§ **Action item**
The answer must be the full listing, retyped exactly.

━━ Information provided ━━

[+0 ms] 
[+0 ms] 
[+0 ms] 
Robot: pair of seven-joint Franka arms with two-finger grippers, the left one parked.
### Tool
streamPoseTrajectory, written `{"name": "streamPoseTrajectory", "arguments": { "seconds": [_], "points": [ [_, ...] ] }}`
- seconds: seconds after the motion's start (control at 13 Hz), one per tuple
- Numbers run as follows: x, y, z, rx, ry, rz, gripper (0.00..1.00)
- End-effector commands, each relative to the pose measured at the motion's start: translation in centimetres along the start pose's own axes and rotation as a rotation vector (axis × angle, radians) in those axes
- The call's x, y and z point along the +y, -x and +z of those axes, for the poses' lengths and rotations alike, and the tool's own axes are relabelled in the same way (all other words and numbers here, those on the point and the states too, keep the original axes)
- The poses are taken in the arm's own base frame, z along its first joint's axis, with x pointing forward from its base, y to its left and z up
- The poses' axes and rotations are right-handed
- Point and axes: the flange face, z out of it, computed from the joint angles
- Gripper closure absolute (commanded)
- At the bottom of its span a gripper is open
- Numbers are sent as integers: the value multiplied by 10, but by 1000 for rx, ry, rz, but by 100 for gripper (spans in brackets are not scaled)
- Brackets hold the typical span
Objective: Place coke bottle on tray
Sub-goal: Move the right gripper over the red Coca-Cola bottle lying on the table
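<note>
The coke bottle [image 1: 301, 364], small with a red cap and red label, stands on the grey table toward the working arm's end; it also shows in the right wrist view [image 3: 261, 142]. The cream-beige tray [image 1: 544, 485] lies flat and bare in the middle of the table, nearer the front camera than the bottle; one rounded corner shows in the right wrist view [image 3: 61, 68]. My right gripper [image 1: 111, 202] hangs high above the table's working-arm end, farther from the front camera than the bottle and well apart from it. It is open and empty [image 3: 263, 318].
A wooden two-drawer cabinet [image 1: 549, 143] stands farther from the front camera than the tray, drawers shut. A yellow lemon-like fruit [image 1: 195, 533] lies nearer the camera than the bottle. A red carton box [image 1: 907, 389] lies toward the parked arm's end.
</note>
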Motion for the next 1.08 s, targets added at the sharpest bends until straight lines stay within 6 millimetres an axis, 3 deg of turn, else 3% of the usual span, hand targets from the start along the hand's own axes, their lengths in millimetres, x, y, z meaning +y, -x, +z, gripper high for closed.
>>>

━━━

§ **Expected output**
[+0 ms] 
[+0 ms] 
[+0 ms] 
Robot: pair of seven-joint Franka arms with two-finger grippers, the left one parked.
### Tool
streamPoseTrajectory, written `{"name": "streamPoseTrajectory", "arguments": { "seconds": [_], "points": [ [_, ...] ] }}`
- seconds: seconds after the motion's start (control at 13 Hz), one per tuple
- Numbers run as follows: x, y, z, rx, ry, rz, gripper (0.00..1.00)
- End-effector commands, each relative to the pose measured at the motion's start: translation in centimetres along the start pose's own axes and rotation as a rotation vector (axis × angle, radians) in those axes
- The call's x, y and z point along the +y, -x and +z of those axes, for the poses' lengths and rotations alike, and the tool's own axes are relabelled in the same way (all other words and numbers here, those on the point and the states too, keep the original axes)
- The poses are taken in the arm's own base frame, z along its first joint's axis, with x pointing forward from its base, y to its left and z up
- The poses' axes and rotations are right-handed
- Point and axes: the flange face, z out of it, computed from the joint angles
- Gripper closure absolute (commanded)
- At the bottom of its span a gripper is open
- Numbers are sent as integers: the value multiplied by 10, but by 1000 for rx, ry, rz, but by 100 for gripper (spans in brackets are not scaled)
- Brackets hold the typical span
Objective: Place coke bottle on tray
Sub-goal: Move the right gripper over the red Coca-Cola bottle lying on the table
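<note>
The coke bottle [image 1: 301, 364], small with a red cap and red label, stands on the grey table toward the working arm's end; it also shows in the right wrist view [image 3: 261, 142]. The cream-beige tray [image 1: 544, 485] lies flat and bare in the middle of the table, nearer the front camera than the bottle; one rounded corner shows in the right wrist view [image 3: 61, 68]. My right gripper [image 1: 111, 202] hangs high above the table's working-arm end, farther from the front camera than the bottle and well apart from it. It is open and empty [image 3: 263, 318].
A wooden two-drawer cabinet [image 1: 549, 143] stands farther from the front camera than the tray, drawers shut. A yellow lemon-like fruit [image 1: 195, 533] lies nearer the camera than the bottle. A red carton box [image 1: 907, 389] lies toward the parked arm's end.
</note>
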Motion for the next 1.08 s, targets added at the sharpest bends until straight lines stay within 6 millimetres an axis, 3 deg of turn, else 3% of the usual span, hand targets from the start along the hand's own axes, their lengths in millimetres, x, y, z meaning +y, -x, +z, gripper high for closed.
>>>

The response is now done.